Calculate feature attribute Partitioning probabilities://Calculate symptom partitioning probabilities

P (a00| C0) =1/2; P (a01| C0) =1/2;

P (a00| C1) =3/5; P (a01| C1) =2/5;

P (a00| C2) =1/3; P (a01| C2) =2/3;

Calculate the probability of occupational division

P (a10| C0) =31/80; P (a11| C0) =12/80; P (a12| C0) =13/80; P (a13| C0) =24/80;

P (a10| C1) =3/50; P (a11| C1) =23/50; P (a12| C1) =24/50; P (a13| C1) =0;

P (a10| C2) =0; P (a11| C2) =7/30; P (a12| C2) =22/30; P (a13| C2) =1/30;

3.2.3 Application Phase

Naive Bayesian classifier:

Patient characteristic attributes:

A00 (sneezing); A12 (worker);

Classifier identification (computed posteriori probability):

C0 (Cold): P (C0) p (x| C0) =p (C0) P (a00| C0) P (a12| C0) = (1/2) * (1/2) * (13/80) =13/320=0.040625

C1 (Allergy): P (C1) p (x| C1) =p (C1) P (a00| C1) P (a12| C1) = (5/16) * (3/5) * (24/50) =9/100=0.09

C2 (Brain quake): P (C2) p (x| C2) =p (C2) P (a00| C2) P (a12| C2) = (3/16) * (1/3) * (22/30) =11/240=0.04583

Judge:

The probability of Allergy (C1) is greatest when classified by classifier.

3.3 Example Additions

(1) The original example has only 6 samples, the author expands to 160, the construction process may have the error, this example is only used to illustrate how to use naive Bayesian classifier classification;

(2) Through this example, we should master the specific use of naive Bayesian classifier;

(3) Training samples as large as possible, classification will be more accurate, attribute division as far as possible reasonable;

(4) The attribute dividing frequency is calculated by means of statistics;

(5) Other well-known examples: account detection, gender classification, Spam classification;

4 MapReduce implementations

If the simple Bayesian classifier with MapReduce is used to classify the case, the process is relatively simple, and a mapreduce training sample is trained to obtain the classifier. But the reality is often that the sample provided is a complex sample, and even the feature attribute is not divided.

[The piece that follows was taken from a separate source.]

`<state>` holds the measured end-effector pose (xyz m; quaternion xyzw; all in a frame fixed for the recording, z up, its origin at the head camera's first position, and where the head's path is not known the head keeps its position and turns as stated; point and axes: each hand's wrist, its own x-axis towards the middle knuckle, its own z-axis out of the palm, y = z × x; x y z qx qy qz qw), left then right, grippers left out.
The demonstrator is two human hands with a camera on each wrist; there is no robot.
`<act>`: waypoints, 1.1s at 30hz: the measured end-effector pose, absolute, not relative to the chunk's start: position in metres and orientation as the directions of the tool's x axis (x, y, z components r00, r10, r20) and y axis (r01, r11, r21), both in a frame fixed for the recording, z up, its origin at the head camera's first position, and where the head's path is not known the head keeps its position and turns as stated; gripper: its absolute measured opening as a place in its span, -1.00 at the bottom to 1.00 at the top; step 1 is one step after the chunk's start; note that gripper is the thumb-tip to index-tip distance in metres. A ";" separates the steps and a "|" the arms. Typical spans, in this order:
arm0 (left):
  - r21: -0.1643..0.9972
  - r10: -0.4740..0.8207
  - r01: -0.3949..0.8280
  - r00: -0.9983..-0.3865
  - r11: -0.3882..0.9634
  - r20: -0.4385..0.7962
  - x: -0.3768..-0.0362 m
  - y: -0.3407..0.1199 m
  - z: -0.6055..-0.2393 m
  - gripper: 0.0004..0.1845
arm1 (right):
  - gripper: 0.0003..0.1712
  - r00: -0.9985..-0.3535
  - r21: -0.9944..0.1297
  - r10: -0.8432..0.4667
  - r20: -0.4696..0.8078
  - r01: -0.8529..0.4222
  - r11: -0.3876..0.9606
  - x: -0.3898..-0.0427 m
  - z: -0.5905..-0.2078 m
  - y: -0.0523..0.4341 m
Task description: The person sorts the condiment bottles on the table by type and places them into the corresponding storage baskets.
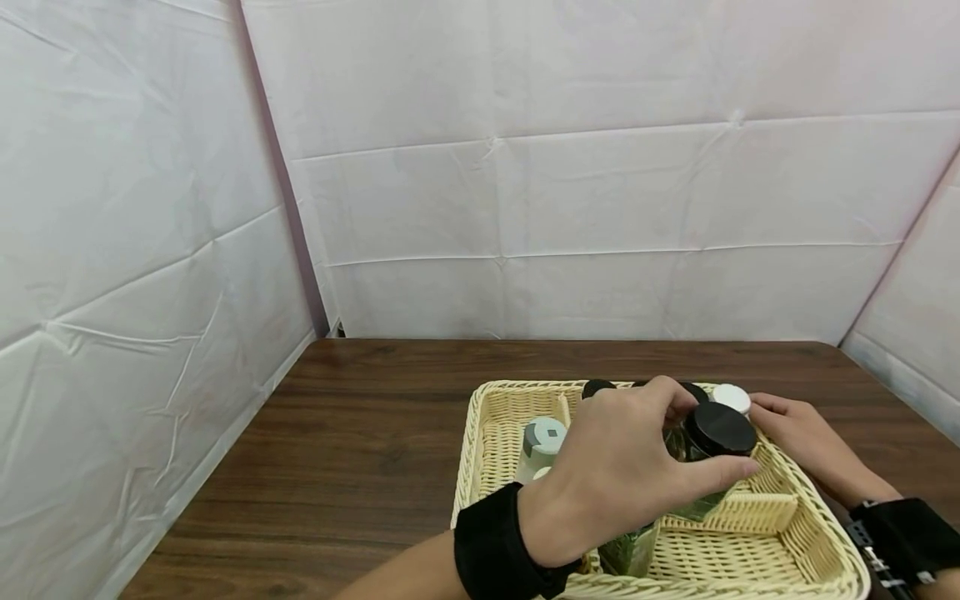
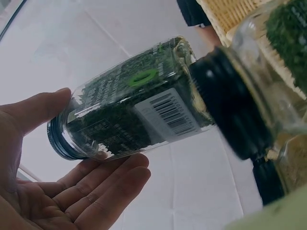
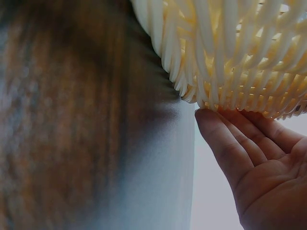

As an example of text classification, the first text class sample characteristic attribute is a single word, if the English sample is directly split can be, if the Chinese sample, then the Chinese word segmentation, Chinese participle is a complex process.

4.1 Text Categorization Process

Examples of Weibo samples:

Chinese word segmentation can be processed by Itclas word breaker;

The judging parameters of wk of feature words: Calculating their TFIDF value (TFIDF algorithm);

(1) The total number of documents in the first MapReduce statistical training sample (Weibo), the number of documents with feature word WK in the training sample (using the Chinese word breaker Itclas for document Segmentation), and the TF value (Word frequency) for each feature term in each class;

There are several value outputs, respectively:

1) The TF value of the characteristic word wk in the class CJ; The number of occurrences of//tf= feature words/total words in the document

2) The number of documents that appear in WK in the class CJ;

3) The total number of WK documents appearing in the training sample;

4) The total number of training sample documents;

(2) The second Mr Calculates the TFIDF value (Tfidf=tfik*log (n/n)) according to the output of the first Mr, and the specific process is the IDF calculation on the map end, and the reduce end is TF*IDF calculated;

There are several value outputs, respectively:

1) The TFIDF value of each type of characteristic word;

(3) The third Mr Input discriminant document (a microblog), extracts the feature words, then calculates the maximum posterior probability according to the TFIDF value computed in the second Mr, and classifies it.

4.2 Implementation Supplement

(1) in the process of actual processing, we must control the granularity of itclas participle and extract the characteristic words accurately (to eliminate the interference words).

(2) The TFIDF algorithm can be improved in practical application.

(3) Relying on Mr for processing, relying on Hadoop for the processing of large quantities of samples, can be quickly trained to complete the sample;

5 Documentation Summary

The document is for memo only, and it would be nice if other friends could use it. Interested friends can get to know itclas Chinese word segmentation, as well as text classification in the TFIDF algorithm.

In addition, the author level is limited, welcome to correct the various problems in the text. Explore together and learn together!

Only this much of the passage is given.